In another variation, the tungsten carbide may be co-deposited with the tungsten and lanthanum oxide, in amounts of 10 to 50% carbide, 0.5 to 10% lanthanum oxide, the balance being made up by tungsten. With this variation, the procedure for carburizing the tungsten may be omitted.

The cathode of the invention may be obtained by a process comprising the following steps:

(a) mixing tungsten and rare earth oxide powders,

(b) pressing the mixture under a pressure of about 3 tons/cm²,

(c) sintering at a temperature of about 2000°C,

(d) depositing the mixture by cathode spraying on a pyrolytic graphite support,

(e) heating to a temperature of about 1800°C under reduced hydrocarbon pressure.

Claims

1. A cathode assembly comprising:

(a) an emissive layer comprising tungsten and at least one rare earth oxide;

(b) a layer of pyrolytic graphite supporting the emissive layer;

(c) the emissive layer coating and intimately contacting the layer of pyrolytic graphite without the presence of an intermediate layer of a diffusion barrier, and

(d) means for directly heating the support; wherein the cathode is caused to be emissive by directly heating the layer of pyrolytic graphite.

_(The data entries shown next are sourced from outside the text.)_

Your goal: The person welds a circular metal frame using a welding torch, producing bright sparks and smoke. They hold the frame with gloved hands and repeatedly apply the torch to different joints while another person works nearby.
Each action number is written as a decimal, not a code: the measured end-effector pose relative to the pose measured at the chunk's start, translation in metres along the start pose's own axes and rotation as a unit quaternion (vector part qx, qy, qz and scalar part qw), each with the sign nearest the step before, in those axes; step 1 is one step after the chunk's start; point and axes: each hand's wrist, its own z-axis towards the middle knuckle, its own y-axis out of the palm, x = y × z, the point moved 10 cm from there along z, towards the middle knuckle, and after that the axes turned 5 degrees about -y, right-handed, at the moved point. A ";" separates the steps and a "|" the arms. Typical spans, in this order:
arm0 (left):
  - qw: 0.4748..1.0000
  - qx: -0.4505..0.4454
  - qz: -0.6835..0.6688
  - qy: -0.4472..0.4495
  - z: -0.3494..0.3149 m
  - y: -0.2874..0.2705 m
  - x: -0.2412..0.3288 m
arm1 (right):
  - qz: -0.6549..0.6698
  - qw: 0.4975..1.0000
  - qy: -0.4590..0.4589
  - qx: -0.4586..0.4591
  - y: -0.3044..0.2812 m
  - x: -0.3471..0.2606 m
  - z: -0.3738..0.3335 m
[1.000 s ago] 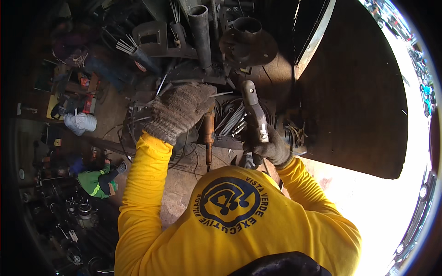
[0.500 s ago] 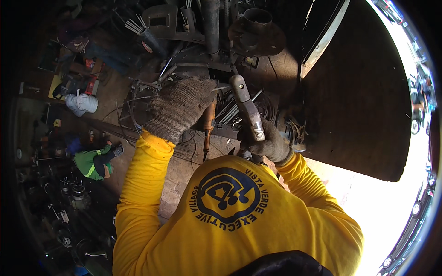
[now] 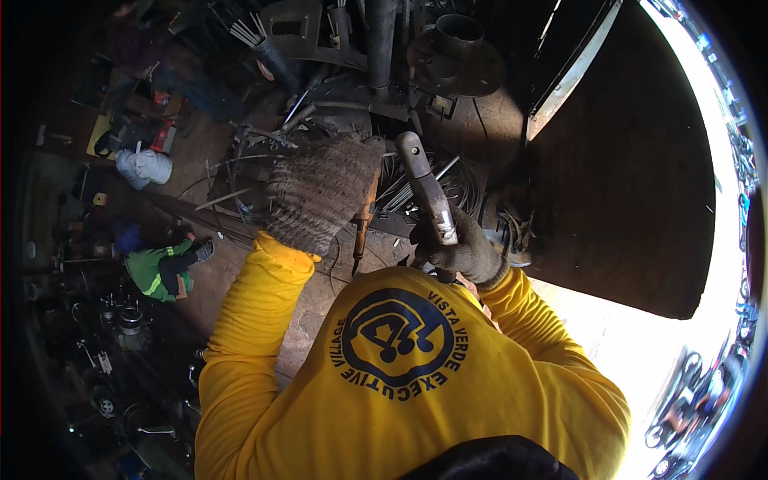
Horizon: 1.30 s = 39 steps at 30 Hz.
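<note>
My left hand (image 3: pixel 320 192), in a brown knit glove, is closed around a thin pale rod (image 3: pixel 222 199). The rod sticks out on the glove's left side. Just right of that glove is an orange-handled tool (image 3: pixel 363 232) with a dark lower end. The glove covers its top, so whether my fingers touch it is unclear. My right hand (image 3: pixel 472 254), also gloved, grips a bent metal bar (image 3: pixel 428 188) by its lower part. The bar's rounded upper end has a hole and points up and away from me. My right fingers are partly hidden behind the bar.
Beyond my hands lie metal rods (image 3: pixel 420 186) and coiled wire. Farther off stand a tube of pale rods (image 3: pixel 276 64), a vertical pipe (image 3: pixel 382 48) and a round metal plate (image 3: pixel 456 68). A large dark panel (image 3: pixel 632 192) stands right. A person in green (image 3: pixel 156 272) is at left.
The thin rod stuck out to the right of my left glove, reaching the metal bar; now it juts out to the left. My right hand keeps hold of the bar.
</note>
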 end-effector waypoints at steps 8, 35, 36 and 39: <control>0.994 -0.051 0.022 -0.096 0.006 -0.017 0.011 | 0.009 1.000 -0.002 0.006 0.003 0.006 0.001; 0.511 0.022 -0.666 -0.543 -0.263 0.124 -0.249 | -0.427 0.857 -0.064 0.281 -0.101 -0.049 -0.033; 0.493 0.028 -0.688 -0.531 -0.258 0.128 -0.248 | -0.454 0.842 -0.069 0.283 -0.094 -0.053 -0.031; 0.441 0.036 -0.753 -0.488 -0.252 0.138 -0.248 | -0.486 0.825 -0.048 0.284 -0.078 -0.056 -0.025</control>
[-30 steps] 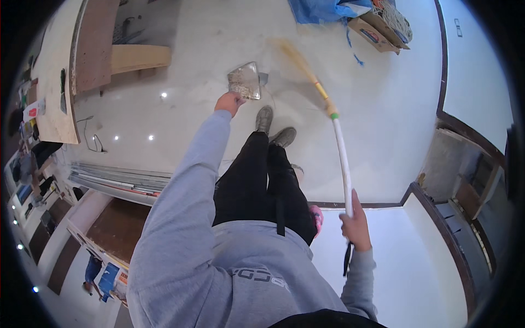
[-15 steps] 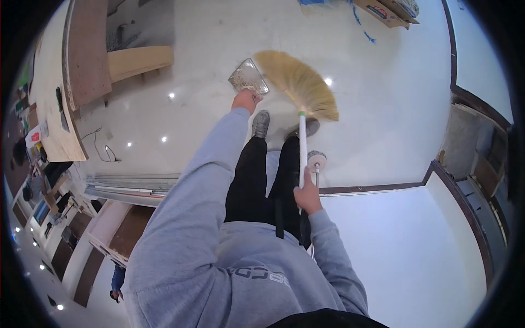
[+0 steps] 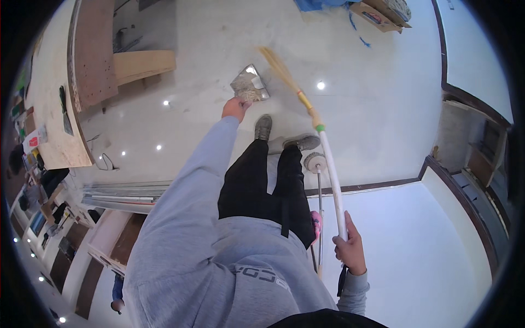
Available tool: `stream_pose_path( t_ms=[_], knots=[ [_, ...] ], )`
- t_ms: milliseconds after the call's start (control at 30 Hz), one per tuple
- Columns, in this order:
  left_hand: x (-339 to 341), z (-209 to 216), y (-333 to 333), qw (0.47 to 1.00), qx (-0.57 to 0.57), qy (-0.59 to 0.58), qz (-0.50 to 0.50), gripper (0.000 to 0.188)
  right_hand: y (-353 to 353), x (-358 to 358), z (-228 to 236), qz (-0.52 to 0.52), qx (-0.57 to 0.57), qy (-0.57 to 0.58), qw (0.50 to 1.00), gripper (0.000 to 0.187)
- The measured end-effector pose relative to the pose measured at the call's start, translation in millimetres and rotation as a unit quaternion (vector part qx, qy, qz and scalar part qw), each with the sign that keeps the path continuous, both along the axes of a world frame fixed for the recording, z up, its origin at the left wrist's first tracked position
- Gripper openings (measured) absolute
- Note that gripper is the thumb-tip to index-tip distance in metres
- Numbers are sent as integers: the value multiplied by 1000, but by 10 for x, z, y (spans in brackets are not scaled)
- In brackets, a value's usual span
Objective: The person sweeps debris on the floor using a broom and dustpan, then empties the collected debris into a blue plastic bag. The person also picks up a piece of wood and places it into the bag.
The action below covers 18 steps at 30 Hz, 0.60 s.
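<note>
My left hand (image 3: 235, 108) is closed on the near edge of a dustpan (image 3: 256, 82), a shallow metallic pan with pale debris in it. My right hand (image 3: 350, 246) grips the white handle of a broom (image 3: 329, 156) low near its end, beside my right hip. The broom's straw head (image 3: 280, 68) shows edge-on as a narrow yellow fan, its tip just right of the dustpan's far corner and apart from it. A green band joins straw and handle.
A mop with a round head (image 3: 315, 162) leans by the wall behind my right shoe. Wooden boards (image 3: 93, 54) and a plank stand at left. Metal strips (image 3: 126, 194) lie along the wall. A cardboard box (image 3: 377, 15) and blue sheeting are at the far right.
My right hand has moved right and back toward me with the broom. The straw head has turned from broadside to edge-on. My left hand and dustpan have shifted slightly.
</note>
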<state>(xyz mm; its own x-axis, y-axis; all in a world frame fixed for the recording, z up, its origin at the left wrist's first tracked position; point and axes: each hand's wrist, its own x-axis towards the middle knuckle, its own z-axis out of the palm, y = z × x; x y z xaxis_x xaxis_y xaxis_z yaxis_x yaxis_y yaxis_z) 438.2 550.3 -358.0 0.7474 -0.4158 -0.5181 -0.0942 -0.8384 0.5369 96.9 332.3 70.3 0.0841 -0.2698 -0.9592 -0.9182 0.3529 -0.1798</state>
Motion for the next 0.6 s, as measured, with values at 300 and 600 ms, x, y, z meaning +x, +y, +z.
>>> stream_pose_path(
  t_ms=[300,600],
  knots=[
    [-139,79,515,999,-10,5,32,33,174,133,-1841,283,-210,-60,934,84],
    [-270,-193,522,998,64,14,6,33,1115,365,-2226,213,3,-24,977,84]
  ],
)
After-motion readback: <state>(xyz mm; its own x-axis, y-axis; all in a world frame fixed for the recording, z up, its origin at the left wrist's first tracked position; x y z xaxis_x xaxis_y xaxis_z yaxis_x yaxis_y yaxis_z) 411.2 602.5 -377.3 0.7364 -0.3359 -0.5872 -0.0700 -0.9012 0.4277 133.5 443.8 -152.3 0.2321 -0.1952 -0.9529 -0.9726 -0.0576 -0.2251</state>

2. The cathode as claimed in claim 1, wherein the rare earth oxide forming said layer is lanthanum oxide.

3. The cathode as claimed in claim 2, wherein the upper part of said layer is formed of tungsten hemicarbide.

4. The cathode as claimed in claim 3, wherein the proportions of said rare earth oxide forming said layer are between 0.5% and 10% by weight of the mixture.

5. The cathode as claimed in claim 4, wherein the thickness of said layer is between 50μ and 100μ.

6. The cathode as claimed in claim 3, wherein the thickness of said layer is between 50μ and 100μ.

7. The cathode as claimed in claim 2, wherein the proportions of said rare earth oxide forming said layer are between 0.5% and 10% by weight of the mixture.

8. The cathode as claimed in claim 7, wherein the thickness of said layer is between 50μ and 100μ.

9. The cathode as claimed in claim 2, wherein the thickness of said layer is between 50μ and 100μ.

10. The cathode as claimed in claim 1, wherein the upper part of said layer is formed of tungsten hemicarbide.

11. The cathode as claimed in claim 10, wherein the proportions of said rare earth oxide forming said layer are between 0.5% and 10% by weight of the mixture.

12. The cathode as claimed in claim 11, wherein the thickness of said layer is between 50μ and 100μ.

13. The cathode as claimed in claim 10, wherein the thickness of said layer is between 50μ and 100μ.

14. The cathode as claimed in claim 1, wherein the proportions of said rare earth oxide forming said layer are between 0.5% and 10% by weight of the mixture.

15. The cathode as claimed in claim 14, wherein the thickness of said layer is between 50μ and 100μ.

16. The cathode as claimed in claim 1, wherein the thickness of said layer is between 50μ and 100μ.

17. A cathode assembly according to claim 1 where in said emissive layer further comprises tungsten carbide.

18. The cathode as claimed in claim 17, wherein said rare- earth oxide is lanthanum oxide.

19. The cathode as claimed in claim 18, wherein said mixture comprises 10 to 50% carbide, 0.5 to 10% rare - earth oxide, the balance being made up by tungsten.

20. The cathode as claimed in claim 17, wherein said mixture comprises 10 to 50% carbide, 0.5 to 10% rare - earth oxide, the balance being made up by tungsten.